• _WORK REQUEST_:
Restate the entire listing word for word.
☆ ☆ ☆
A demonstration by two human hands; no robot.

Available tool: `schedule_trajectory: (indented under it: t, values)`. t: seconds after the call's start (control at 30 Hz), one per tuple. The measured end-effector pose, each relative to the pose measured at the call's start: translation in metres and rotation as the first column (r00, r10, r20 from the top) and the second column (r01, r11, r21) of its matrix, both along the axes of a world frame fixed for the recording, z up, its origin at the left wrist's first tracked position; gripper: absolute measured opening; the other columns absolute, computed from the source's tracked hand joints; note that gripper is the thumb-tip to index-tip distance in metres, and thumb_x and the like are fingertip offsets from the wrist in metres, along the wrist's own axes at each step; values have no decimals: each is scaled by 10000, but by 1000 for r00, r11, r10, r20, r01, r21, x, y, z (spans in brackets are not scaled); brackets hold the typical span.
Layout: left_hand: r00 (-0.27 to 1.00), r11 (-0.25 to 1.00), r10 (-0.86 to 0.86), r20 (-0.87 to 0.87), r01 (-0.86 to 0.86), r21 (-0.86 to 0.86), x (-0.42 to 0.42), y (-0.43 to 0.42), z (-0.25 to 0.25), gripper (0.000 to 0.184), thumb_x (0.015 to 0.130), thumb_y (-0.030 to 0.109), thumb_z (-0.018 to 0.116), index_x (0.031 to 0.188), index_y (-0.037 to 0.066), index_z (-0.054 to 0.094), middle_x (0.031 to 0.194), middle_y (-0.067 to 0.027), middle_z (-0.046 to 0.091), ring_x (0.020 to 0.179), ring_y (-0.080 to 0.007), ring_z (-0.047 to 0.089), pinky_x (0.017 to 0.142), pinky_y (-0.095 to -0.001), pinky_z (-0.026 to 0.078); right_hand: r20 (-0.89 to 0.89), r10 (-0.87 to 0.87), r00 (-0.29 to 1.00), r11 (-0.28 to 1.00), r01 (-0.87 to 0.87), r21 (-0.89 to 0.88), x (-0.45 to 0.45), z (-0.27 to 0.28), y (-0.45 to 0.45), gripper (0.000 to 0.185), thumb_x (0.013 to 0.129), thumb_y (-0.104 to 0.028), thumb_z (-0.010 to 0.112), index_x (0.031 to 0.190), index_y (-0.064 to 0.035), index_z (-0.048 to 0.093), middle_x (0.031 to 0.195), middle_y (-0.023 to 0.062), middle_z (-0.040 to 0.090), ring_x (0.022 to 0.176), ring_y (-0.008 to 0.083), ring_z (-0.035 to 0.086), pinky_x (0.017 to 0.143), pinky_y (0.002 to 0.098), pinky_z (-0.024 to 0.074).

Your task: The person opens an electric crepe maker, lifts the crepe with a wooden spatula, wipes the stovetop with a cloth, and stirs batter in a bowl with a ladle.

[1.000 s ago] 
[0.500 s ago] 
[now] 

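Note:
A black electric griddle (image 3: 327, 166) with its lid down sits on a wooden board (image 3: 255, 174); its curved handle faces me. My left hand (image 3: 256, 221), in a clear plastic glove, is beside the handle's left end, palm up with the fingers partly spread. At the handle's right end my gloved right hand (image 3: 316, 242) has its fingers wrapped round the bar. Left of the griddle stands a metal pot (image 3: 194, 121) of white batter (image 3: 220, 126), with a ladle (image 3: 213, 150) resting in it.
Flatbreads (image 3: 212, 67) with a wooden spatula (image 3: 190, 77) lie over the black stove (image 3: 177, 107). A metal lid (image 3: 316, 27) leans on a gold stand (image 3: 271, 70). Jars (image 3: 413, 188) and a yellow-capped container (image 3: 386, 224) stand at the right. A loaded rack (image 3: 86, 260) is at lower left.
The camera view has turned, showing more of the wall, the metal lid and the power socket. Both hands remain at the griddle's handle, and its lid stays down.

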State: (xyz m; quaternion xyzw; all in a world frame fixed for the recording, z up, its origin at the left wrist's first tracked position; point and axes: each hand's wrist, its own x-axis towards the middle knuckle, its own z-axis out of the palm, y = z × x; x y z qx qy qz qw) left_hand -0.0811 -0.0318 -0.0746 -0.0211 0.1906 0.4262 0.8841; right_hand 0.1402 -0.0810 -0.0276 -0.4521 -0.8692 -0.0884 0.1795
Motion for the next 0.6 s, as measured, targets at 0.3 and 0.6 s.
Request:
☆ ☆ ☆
• _EXPECTED OUTPUT_:
A demonstration by two human hands; no robot.

Available tool: `schedule_trajectory: (indented under it: t, values)`. t: seconds after the call's start (control at 30 Hz), one per tuple. The measured end-effector pose, each relative to the pose measured at the call's start: translation in metres and rotation as the first column (r00, r10, r20 from the top) and the second column (r01, r11, r21) of its matrix, both along the axes of a world frame fixed for the recording, z up, its origin at the left wrist's first tracked position; gripper: absolute measured opening; the other columns absolute, computed from the source's tracked hand joints; note that gripper is the thumb-tip to index-tip distance in metres, and thumb_x and the like are fingertip offsets from the wrist in metres, along the wrist's own axes at each step; values have no decimals: each is scaled by 10000, but by 1000 for r00, r11, r10, r20, r01, r21, x, y, z (spans in brackets are not scaled); brackets hold the typical span.
Layout: left_hand: r00 (-0.27 to 1.00), r11 (-0.25 to 1.00), r10 (-0.86 to 0.86), r20 (-0.87 to 0.87), r01 (-0.86 to 0.86), r21 (-0.86 to 0.86), x (-0.42 to 0.42), y (-0.43 to 0.42), z (-0.25 to 0.25), gripper (0.000 to 0.184), thumb_x (0.015 to 0.130), thumb_y (-0.030 to 0.109), thumb_z (-0.018 to 0.116), index_x (0.031 to 0.188), index_y (-0.037 to 0.066), index_z (-0.054 to 0.094), middle_x (0.031 to 0.194), middle_y (-0.067 to 0.027), middle_z (-0.046 to 0.091), ring_x (0.020 to 0.179), ring_y (-0.080 to 0.007), ring_z (-0.047 to 0.089), pinky_x (0.017 to 0.142), pinky_y (-0.095 to -0.001), pinky_z (-0.026 to 0.078); right_hand: r20 (-0.89 to 0.89), r10 (-0.87 to 0.87), r00 (-0.29 to 1.00), r11 (-0.28 to 1.00), r01 (-0.87 to 0.87), r21 (-0.89 to 0.88), x (-0.45 to 0.45), z (-0.27 to 0.28), y (-0.45 to 0.45), gripper (0.000 to 0.185), thumb_x (0.013 to 0.129), thumb_y (-0.104 to 0.028), thumb_z (-0.010 to 0.112), index_x (0.031 to 0.190), index_y (-0.064 to 0.035), index_z (-0.048 to 0.093), middle_x (0.031 to 0.195), middle_y (-0.023 to 0.062), middle_z (-0.040 to 0.090), ring_x (0.022 to 0.176), ring_y (-0.008 to 0.083), ring_z (-0.035 to 0.086), pinky_x (0.017 to 0.143), pinky_y (0.002 to 0.098), pinky_z (-0.024 to 0.074).

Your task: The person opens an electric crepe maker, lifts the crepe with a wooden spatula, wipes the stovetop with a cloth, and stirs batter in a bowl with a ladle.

[1.000 s ago] 
[0.500 s ago] 
[now] 

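Note:
A black electric griddle (image 3: 327, 166) with its lid down sits on a wooden board (image 3: 255, 174); its curved handle faces me. My left hand (image 3: 256, 221), in a clear plastic glove, is beside the handle's left end, palm up with the fingers partly spread. At the handle's right end my gloved right hand (image 3: 316, 242) has its fingers wrapped round the bar. Left of the griddle stands a metal pot (image 3: 194, 121) of white batter (image 3: 220, 126), with a ladle (image 3: 213, 150) resting in it.
Flatbreads (image 3: 212, 67) with a wooden spatula (image 3: 190, 77) lie over the black stove (image 3: 177, 107). A metal lid (image 3: 316, 27) leans on a gold stand (image 3: 271, 70). Jars (image 3: 413, 188) and a yellow-capped container (image 3: 386, 224) stand at the right. A loaded rack (image 3: 86, 260) is at lower left.
The camera view has turned, showing more of the wall, the metal lid and the power socket. Both hands remain at the griddle's handle, and its lid stays down.
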
State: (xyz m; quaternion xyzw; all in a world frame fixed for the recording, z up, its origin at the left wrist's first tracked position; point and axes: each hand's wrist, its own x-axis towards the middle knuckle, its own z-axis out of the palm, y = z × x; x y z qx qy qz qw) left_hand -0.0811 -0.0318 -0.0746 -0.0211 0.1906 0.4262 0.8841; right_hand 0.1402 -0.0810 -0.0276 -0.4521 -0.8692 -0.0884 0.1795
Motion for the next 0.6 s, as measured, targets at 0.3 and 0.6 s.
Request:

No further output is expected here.